An Improved Segmentation Technique for Early Detection of Exudates of Diabetic Retinopathy Disease
Diabetic retinopathy (DR) is a diabetes- caused disease that is associated with leakage of fluid from the blood vessels into the retina, leading to its damage. It is one of the most common diseases that can lead to weak vision and even blindness. Exudates is a clear indication of diabetic retinopathy, which is the main cause of blindness in people with diabetes. Therefore, early detection of exudates is a crucial and essential step to prevent blindness and vision loss is in the analysis of digital diabetic retinopathy systems. This paper presents an improved approach for detection of exudates in retina image using supervised-unsupervised Minimum Distance (MD) segmentation method. The suggested system includes three stages; First, after image acquisition, it is pre-processed for preparing and improving its quality. Second, the simple toward interpretation and analysis of image is segmentation as another stage.
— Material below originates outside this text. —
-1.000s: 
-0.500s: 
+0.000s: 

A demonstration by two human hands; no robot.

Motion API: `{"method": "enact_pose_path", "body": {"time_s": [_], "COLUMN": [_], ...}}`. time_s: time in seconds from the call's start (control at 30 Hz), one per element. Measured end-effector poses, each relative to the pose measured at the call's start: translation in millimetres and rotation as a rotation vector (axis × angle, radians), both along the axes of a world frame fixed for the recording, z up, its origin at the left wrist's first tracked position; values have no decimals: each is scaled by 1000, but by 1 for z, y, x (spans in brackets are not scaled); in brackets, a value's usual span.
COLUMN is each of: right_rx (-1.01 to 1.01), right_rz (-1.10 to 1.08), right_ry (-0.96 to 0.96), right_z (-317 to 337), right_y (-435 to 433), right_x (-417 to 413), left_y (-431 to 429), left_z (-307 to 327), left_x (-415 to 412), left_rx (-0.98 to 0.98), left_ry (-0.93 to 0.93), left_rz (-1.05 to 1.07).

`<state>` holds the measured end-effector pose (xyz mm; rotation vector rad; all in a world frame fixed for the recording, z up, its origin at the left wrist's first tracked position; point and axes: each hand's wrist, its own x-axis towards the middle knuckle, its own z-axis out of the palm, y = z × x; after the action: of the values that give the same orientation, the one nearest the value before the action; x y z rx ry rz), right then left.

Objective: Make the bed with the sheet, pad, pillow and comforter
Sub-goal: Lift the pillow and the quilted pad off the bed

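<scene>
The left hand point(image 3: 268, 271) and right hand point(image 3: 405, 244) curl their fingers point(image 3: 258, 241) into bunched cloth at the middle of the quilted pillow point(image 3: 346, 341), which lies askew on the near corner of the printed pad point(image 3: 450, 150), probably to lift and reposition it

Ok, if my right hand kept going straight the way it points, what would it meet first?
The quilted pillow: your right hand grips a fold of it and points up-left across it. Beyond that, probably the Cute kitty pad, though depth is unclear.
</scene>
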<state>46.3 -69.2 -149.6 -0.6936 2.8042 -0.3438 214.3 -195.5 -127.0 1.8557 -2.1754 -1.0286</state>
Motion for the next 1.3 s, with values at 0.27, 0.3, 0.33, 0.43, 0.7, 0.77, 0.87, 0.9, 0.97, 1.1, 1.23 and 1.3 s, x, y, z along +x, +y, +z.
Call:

In this research, we presented a method which is used for segmentation of exudates by the adaptive (supervised-unsupervised) Minimum Distance (MD) creation segmentation algorithm with two non-overlapping clusters. The method was proposed based on its performance compared with other methods and followed by exudates extraction as a final stage. This proposed framework helps the ophthalmologists to distinguish the problem earlier, which enables them to recommend a superior medication for forestalling further retinal harm.